02.10.2012
Frankfurt hat volksnahen Seelsorger verloren
Kirchendezernent würdigt Pater Amandus
(pia) „Nicht nur von seiner Erscheinung her war er den Frankfurtern eine Institution, sondern gerade in seinem Wirken hat Pater Amandus immer das Wort für eine gerechtere Welt ergriffen und hat mit Rat und Hilfe den Menschen in den unterschiedlichsten Lebenssituationen Wege zur Bewältigung ihres Alltags gewiesen. Frankfurt hat einen volksnahen Seelsorger verloren, der immer die Schwächeren unserer Gesellschaft im Blick behalten und für diese Partei ergriffen hat und damit hohes Ansehen in unserer Stadt genossen hat“, so reagierte heute Frankfurts Kirchendezernent, Stadtkämmerer Uwe Becker, auf den Tod des Ordensmannes vom Kapuzinerkloster Liebfrauen.

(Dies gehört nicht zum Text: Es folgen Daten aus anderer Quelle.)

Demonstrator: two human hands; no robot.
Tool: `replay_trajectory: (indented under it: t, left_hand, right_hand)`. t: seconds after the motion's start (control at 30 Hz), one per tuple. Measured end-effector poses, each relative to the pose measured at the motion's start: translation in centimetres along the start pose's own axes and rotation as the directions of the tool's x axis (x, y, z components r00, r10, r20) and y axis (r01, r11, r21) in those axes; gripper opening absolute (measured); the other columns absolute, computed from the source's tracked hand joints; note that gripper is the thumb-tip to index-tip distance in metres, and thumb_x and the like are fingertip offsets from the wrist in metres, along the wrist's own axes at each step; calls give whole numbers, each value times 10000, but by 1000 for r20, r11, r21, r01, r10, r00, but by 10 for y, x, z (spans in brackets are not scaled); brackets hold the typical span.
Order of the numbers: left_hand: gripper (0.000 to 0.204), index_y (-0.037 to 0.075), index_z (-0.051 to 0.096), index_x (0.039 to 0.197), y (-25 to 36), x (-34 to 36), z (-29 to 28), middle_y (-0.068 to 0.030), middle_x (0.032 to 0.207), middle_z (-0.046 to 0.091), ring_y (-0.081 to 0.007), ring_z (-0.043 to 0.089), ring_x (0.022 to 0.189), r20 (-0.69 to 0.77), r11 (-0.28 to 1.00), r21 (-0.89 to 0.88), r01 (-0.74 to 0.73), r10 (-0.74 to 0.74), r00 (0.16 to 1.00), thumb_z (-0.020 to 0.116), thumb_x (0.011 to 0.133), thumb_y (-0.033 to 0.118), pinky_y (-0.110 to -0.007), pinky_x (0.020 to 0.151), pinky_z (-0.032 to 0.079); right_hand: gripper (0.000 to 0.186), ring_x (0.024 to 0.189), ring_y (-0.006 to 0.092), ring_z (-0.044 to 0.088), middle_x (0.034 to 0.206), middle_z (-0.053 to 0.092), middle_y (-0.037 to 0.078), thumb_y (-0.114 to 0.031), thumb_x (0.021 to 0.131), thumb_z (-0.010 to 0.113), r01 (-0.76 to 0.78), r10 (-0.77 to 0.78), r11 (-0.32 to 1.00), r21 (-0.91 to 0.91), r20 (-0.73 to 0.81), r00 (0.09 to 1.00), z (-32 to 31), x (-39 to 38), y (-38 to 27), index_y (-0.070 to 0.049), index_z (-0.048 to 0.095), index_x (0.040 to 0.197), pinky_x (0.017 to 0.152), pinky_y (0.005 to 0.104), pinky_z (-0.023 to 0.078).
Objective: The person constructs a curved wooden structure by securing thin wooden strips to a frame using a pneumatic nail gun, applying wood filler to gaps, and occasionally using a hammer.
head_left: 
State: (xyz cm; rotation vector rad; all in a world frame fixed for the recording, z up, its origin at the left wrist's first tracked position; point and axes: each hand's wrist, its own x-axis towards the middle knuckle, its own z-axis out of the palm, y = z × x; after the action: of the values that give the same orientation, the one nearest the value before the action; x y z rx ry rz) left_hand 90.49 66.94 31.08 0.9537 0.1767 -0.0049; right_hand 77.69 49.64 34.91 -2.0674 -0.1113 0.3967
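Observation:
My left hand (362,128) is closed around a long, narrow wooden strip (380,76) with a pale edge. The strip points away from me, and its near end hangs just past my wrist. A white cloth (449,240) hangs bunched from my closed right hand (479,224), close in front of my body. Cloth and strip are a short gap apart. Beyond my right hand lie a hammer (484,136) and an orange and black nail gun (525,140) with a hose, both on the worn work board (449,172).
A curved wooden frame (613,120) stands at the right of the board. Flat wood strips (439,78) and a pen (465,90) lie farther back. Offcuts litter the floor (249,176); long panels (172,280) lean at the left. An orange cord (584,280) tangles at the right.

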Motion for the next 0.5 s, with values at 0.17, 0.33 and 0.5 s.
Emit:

„Inmitten unserer oft hektischen und auf das Morgen ausgerichteten Welt war Pater Amandus immer auch ein Anker, der mit gelebter Bodenständigkeit den Menschen vermittelt hat, dass es eines festen Fundamentes bedürfe, um darauf eine gerechte Zukunft aufzubauen. Seine Arbeit als Gehörlosenseelsorger hat vielen Menschen, die mit Einschränkungen ihr Leben meistern müssen, eben über jene Beeinträchtigungen hinweggeholfen und er hat gleichzeitig auch für eine barrierefreie Gesellschaft geworben. Seit 2006 war er zudem beim Hessischen Rundfunk mit der Sendung ´Pater Amandus ´ Ratgeber für die unterschiedlichsten Lebenslagen der Menschen. Für sein besonderes Engagement hat ihm die Stadt Frankfurt im Jahr 1996 die Ehrenplakette verliehen. Die Stadt Frankfurt wird ihm in großer Dankbarkeit für sein außerordentliches Wirken stets ein ehrendes Andenken bewahren,“ schloß Uwe Becker.